Could you copy each line of the entries that contains "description"?
^^^^
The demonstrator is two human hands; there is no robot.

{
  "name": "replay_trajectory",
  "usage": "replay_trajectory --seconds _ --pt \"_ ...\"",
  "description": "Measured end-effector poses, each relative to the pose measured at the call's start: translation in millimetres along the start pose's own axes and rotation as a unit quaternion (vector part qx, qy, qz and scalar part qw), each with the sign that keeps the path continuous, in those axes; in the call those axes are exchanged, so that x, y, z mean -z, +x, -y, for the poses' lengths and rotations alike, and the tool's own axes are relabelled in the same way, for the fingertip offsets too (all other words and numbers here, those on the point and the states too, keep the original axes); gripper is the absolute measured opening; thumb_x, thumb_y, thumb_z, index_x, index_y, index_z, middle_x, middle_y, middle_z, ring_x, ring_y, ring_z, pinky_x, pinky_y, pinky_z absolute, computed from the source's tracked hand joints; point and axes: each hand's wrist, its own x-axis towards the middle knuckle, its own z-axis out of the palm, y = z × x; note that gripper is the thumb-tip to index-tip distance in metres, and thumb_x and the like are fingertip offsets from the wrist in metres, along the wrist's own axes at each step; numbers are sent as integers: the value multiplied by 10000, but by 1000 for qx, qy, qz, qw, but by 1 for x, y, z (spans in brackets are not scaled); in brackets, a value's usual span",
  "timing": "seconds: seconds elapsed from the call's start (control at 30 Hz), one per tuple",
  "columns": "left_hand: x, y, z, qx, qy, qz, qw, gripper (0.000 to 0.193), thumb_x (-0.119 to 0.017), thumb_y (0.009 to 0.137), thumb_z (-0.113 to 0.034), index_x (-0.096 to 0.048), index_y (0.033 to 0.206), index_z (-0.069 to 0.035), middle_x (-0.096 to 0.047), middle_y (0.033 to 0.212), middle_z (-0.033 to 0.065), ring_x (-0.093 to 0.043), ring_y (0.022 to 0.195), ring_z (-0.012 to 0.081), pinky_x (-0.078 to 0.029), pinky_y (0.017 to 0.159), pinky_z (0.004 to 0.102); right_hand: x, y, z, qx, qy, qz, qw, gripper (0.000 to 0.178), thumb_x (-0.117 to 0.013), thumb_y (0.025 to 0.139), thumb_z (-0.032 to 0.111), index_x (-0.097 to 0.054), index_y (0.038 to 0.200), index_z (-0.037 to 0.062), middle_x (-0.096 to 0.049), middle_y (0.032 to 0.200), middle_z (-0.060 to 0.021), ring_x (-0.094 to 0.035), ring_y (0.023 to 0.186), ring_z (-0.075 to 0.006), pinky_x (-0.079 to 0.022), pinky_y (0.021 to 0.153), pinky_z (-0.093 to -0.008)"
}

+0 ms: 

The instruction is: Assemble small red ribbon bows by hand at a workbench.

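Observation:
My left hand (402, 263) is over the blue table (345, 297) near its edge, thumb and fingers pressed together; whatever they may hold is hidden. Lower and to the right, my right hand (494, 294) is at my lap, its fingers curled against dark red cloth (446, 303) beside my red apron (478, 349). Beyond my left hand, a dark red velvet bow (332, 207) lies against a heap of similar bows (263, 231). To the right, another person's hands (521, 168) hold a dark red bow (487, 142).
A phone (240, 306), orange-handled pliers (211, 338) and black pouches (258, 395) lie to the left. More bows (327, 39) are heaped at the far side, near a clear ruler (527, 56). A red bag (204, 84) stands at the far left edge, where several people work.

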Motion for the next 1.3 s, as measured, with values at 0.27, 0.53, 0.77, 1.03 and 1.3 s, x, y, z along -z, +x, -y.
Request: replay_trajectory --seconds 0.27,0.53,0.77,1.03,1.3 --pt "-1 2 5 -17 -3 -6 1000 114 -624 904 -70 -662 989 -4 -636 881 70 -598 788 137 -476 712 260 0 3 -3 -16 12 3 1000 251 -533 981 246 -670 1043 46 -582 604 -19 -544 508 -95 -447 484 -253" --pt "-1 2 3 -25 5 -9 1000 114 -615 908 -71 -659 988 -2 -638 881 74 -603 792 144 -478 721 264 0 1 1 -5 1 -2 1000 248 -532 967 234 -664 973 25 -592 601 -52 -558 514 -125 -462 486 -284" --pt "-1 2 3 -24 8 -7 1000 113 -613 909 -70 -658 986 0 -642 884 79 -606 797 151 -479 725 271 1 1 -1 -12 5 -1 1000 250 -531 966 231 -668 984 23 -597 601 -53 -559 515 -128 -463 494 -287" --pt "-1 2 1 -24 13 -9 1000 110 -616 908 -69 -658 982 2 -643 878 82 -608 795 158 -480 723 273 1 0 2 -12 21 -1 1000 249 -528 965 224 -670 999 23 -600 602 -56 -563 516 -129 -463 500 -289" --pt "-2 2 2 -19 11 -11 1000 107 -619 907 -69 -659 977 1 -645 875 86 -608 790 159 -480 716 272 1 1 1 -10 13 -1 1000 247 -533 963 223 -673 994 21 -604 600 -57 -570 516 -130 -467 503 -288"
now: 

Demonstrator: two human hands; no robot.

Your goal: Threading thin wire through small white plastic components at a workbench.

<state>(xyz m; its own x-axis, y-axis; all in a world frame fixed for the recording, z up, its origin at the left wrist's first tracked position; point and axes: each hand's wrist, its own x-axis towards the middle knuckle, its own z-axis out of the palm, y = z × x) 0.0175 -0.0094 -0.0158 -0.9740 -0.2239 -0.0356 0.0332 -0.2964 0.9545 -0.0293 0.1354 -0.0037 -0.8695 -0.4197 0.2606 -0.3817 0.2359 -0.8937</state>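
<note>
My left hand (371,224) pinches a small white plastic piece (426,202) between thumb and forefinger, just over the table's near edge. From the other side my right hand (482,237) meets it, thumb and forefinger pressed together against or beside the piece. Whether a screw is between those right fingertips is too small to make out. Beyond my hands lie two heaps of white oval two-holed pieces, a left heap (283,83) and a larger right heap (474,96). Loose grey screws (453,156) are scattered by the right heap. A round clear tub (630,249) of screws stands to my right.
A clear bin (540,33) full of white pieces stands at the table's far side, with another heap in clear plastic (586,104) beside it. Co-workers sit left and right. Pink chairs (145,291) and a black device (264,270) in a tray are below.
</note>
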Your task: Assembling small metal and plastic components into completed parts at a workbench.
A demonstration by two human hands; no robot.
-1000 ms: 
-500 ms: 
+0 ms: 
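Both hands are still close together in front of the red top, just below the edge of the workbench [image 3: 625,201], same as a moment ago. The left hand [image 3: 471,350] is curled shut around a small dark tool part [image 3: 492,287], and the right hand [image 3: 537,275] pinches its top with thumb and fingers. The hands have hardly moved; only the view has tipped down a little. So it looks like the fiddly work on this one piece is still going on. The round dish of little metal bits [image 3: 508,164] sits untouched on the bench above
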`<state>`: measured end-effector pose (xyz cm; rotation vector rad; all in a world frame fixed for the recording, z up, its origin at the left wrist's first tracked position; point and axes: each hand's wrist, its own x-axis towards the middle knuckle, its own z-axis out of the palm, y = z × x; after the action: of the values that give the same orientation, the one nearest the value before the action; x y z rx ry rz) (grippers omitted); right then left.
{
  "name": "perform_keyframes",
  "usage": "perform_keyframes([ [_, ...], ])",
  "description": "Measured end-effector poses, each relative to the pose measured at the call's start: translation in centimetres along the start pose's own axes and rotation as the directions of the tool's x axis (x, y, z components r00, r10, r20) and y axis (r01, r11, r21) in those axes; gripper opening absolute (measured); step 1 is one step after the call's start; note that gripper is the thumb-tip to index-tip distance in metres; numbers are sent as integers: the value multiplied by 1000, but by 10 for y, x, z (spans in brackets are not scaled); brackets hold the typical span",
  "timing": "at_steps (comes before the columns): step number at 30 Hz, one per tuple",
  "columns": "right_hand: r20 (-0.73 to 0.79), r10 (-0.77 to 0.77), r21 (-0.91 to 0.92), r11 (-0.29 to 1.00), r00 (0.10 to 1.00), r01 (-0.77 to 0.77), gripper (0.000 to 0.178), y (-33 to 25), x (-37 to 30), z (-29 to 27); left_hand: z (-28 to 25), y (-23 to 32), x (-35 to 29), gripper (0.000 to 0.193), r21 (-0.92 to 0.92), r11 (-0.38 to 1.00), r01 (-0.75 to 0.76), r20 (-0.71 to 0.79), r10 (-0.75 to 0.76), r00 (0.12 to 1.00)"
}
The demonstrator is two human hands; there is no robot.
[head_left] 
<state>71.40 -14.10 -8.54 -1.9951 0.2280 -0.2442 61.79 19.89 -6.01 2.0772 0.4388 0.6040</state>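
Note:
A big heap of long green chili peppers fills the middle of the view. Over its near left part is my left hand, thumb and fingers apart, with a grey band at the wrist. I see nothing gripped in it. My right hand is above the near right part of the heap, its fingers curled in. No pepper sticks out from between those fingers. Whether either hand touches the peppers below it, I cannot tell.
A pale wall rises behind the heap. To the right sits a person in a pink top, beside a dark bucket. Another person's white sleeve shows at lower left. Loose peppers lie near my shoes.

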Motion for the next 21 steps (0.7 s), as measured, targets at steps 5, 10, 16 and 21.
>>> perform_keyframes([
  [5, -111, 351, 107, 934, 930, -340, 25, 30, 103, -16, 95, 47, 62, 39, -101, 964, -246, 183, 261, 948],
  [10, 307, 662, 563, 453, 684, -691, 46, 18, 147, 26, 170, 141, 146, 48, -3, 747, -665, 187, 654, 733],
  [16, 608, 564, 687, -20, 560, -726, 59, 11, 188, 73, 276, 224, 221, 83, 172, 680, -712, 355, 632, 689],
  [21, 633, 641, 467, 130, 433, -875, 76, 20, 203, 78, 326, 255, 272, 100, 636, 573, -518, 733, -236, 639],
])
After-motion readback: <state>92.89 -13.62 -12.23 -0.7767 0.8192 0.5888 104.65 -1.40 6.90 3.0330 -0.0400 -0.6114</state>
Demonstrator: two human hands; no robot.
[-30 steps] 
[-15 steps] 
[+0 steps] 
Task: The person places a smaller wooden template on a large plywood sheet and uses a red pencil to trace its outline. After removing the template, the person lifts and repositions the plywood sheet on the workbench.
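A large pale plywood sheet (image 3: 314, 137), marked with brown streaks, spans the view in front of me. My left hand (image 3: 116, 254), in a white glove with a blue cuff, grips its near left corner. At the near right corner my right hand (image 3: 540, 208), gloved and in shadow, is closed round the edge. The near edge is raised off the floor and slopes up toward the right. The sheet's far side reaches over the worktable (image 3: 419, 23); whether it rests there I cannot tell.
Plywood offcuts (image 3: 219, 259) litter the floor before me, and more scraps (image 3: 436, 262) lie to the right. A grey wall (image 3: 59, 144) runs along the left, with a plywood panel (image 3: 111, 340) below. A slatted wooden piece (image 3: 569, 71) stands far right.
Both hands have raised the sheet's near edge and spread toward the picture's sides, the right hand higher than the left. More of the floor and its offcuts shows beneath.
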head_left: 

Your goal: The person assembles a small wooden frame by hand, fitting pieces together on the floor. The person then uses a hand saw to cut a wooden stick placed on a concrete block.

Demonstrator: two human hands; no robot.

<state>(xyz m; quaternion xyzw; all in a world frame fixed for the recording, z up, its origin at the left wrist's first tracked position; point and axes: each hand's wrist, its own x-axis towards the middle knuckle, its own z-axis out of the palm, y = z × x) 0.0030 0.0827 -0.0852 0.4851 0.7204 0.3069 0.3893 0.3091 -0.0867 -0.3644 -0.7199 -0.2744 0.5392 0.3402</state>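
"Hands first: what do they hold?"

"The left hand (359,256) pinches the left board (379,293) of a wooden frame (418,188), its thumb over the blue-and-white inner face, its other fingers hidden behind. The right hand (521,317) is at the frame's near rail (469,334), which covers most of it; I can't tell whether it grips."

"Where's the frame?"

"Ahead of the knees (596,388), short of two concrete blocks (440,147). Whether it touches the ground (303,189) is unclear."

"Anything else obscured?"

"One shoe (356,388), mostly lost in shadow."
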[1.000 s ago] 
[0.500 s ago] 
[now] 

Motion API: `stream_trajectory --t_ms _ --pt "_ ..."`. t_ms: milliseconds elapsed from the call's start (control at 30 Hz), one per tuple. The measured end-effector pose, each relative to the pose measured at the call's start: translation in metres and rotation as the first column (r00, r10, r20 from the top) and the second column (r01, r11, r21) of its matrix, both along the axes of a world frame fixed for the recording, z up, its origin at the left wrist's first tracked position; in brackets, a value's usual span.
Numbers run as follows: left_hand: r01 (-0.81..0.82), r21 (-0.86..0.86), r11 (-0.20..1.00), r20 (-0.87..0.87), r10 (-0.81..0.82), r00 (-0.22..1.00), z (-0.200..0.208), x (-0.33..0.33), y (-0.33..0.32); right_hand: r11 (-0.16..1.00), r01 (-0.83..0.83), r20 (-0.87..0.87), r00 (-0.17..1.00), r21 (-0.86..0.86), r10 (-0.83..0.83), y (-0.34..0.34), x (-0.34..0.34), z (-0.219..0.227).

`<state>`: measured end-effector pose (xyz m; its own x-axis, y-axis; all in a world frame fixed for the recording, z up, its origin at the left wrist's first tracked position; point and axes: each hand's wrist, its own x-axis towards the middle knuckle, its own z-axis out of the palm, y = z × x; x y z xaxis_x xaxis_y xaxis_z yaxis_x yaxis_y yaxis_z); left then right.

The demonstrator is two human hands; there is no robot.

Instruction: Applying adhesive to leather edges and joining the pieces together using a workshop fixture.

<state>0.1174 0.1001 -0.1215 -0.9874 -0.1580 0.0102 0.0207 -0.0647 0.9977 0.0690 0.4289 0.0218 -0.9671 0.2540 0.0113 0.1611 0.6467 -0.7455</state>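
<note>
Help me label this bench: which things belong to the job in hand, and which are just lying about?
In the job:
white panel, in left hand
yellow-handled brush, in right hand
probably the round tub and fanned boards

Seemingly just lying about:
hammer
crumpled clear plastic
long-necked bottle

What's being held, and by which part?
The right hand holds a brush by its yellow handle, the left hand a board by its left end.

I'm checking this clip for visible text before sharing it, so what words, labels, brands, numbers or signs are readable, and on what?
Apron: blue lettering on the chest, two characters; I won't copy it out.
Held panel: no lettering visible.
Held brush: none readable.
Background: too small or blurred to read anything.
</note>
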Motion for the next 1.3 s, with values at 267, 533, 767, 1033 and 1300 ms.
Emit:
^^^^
Solution:
  "description": "Measured end-effector poses, each relative to the pose measured at the call's start: translation in millimetres along the start pose's own axes and rotation as a unit quaternion (vector part qx, qy, qz and scalar part qw), each with the sign that keeps the path continuous, in those axes; in the call those axes are exchanged, so that x, y, z mean -z, +x, -y, for the poses' lengths and rotations alike, and the tool's own axes are relabelled in the same way, for the fingertip offsets too (all other words and numbers here, those on the point and the states too, keep the original axes); gripper is the absolute measured opening; thumb_x, thumb_y, thumb_z, index_x, index_y, index_z, middle_x, middle_y, middle_z, ring_x, ring_y, ring_z, pinky_x, pinky_y, pinky_z absolute, computed from the source's tracked hand joints; point and axes: each hand's wrist, its own x-axis towards the middle knuckle, its own z-axis out of the palm, y = z × x; note that gripper is the thumb-tip to index-tip distance in metres, and thumb_x and the like are fingertip offsets from the wrist in metres, along the wrist's own axes at each step; numbers are sent as integers: the value multiplied by 10000, but by 1000 for qx, qy, qz, qw, but by 1 for x, y, z (spans in brackets are not scaled); in brackets, a value's usual span",
  "description": "Measured end-effector poses, each relative to the pose measured at the call's start: translation in centimetres along the start pose's own axes and rotation as the directions of the tool's x axis (x, y, z components r00, r10, r20) and y axis (r01, r11, r21) in those axes; gripper opening absolute (measured); step 1 is one step after the call's start; note that gripper is the thumb-tip to index-tip distance in metres; numbers are sent as integers: the value multiplied by 1000, but by 10 for y, x, z (spans in brackets are not scaled); brackets hold the typical span",

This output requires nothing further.